• **Exercise details**
Return each line of the data that follows exactly as it reads.

(Material for this task Opens)

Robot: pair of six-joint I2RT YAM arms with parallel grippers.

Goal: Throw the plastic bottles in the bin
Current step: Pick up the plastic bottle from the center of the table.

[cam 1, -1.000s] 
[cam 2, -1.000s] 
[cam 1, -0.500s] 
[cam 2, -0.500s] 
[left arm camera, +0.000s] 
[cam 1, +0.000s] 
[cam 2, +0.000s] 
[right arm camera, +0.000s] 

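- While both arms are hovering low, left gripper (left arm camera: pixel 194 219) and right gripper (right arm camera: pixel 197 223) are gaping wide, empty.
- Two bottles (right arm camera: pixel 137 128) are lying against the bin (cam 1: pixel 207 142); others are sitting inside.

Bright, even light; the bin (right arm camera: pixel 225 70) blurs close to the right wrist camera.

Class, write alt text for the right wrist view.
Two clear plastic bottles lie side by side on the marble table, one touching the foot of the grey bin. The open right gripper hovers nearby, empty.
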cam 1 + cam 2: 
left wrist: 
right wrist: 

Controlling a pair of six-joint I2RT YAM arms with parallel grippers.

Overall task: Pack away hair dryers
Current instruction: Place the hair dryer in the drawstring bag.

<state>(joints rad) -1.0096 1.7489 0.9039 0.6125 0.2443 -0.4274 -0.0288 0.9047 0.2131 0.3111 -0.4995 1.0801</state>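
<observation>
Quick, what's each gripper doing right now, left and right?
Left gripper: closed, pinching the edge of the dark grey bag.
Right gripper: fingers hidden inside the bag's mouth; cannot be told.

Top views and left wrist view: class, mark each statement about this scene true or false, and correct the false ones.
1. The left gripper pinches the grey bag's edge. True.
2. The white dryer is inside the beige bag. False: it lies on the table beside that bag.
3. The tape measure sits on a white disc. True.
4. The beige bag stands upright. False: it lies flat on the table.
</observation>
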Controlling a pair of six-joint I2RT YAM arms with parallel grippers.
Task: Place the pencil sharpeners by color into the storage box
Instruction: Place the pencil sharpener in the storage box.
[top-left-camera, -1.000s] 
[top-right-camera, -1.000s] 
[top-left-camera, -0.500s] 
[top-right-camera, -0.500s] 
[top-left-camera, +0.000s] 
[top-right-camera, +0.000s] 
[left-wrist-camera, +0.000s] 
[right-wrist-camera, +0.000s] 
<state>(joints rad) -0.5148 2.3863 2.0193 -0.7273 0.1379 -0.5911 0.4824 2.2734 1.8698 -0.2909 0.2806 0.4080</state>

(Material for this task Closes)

• **Expected output**
Robot: pair of six-joint I2RT YAM arms with parallel grippers.

Goal: Throw the plastic bottles in the bin
Current step: Pick up the plastic bottle from the center of the table.

[cam 1, -1.000s] 
[cam 2, -1.000s] 
[cam 1, -0.500s] 
[cam 2, -0.500s] 
[left arm camera, +0.000s] 
[cam 1, +0.000s] 
[cam 2, +0.000s] 
[right arm camera, +0.000s] 

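- While both arms are hovering low, left gripper (left arm camera: pixel 194 219) and right gripper (right arm camera: pixel 197 223) are gaping wide, empty.
- Two bottles (right arm camera: pixel 137 128) are lying against the bin (cam 1: pixel 207 142); others are sitting inside.

Bright, even light; the bin (right arm camera: pixel 225 70) blurs close to the right wrist camera.

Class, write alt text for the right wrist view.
Two clear plastic bottles lie side by side on the marble table, one touching the foot of the grey bin. The open right gripper hovers nearby, empty.
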cam 1 + cam 2: 
left wrist: 
right wrist: 

Controlling a pair of six-joint I2RT YAM arms with parallel grippers.

Overall task: Pack away hair dryers
Current instruction: Place the hair dryer in the drawstring bag.

<state>(joints rad) -1.0096 1.7489 0.9039 0.6125 0.2443 -0.4274 -0.0288 0.9047 0.2131 0.3111 -0.4995 1.0801</state>
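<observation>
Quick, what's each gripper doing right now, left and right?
Left gripper: closed, pinching the edge of the dark grey bag.
Right gripper: fingers hidden inside the bag's mouth; cannot be told.

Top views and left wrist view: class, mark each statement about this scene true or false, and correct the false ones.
1. The left gripper pinches the grey bag's edge. True.
2. The white dryer is inside the beige bag. False: it lies on the table beside that bag.
3. The tape measure sits on a white disc. True.
4. The beige bag stands upright. False: it lies flat on the table.
</observation>
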Controlling a pair of six-joint I2RT YAM arms with parallel grippers.
Task: Place the pencil sharpeners by color into the storage box
Instruction: Place the pencil sharpener in the storage box.
[top-left-camera, -1.000s] 
[top-right-camera, -1.000s] 
[top-left-camera, -0.500s] 
[top-right-camera, -0.500s] 
[top-left-camera, +0.000s] 
[top-right-camera, +0.000s] 
[left-wrist-camera, +0.000s] 
[right-wrist-camera, +0.000s] 
<state>(joints rad) -0.5148 2.3863 2.0193 -0.7273 0.1379 -0.5911 0.4824 2.2734 1.8698 -0.2909 0.2806 0.4080</state>

Work on this exercise is done.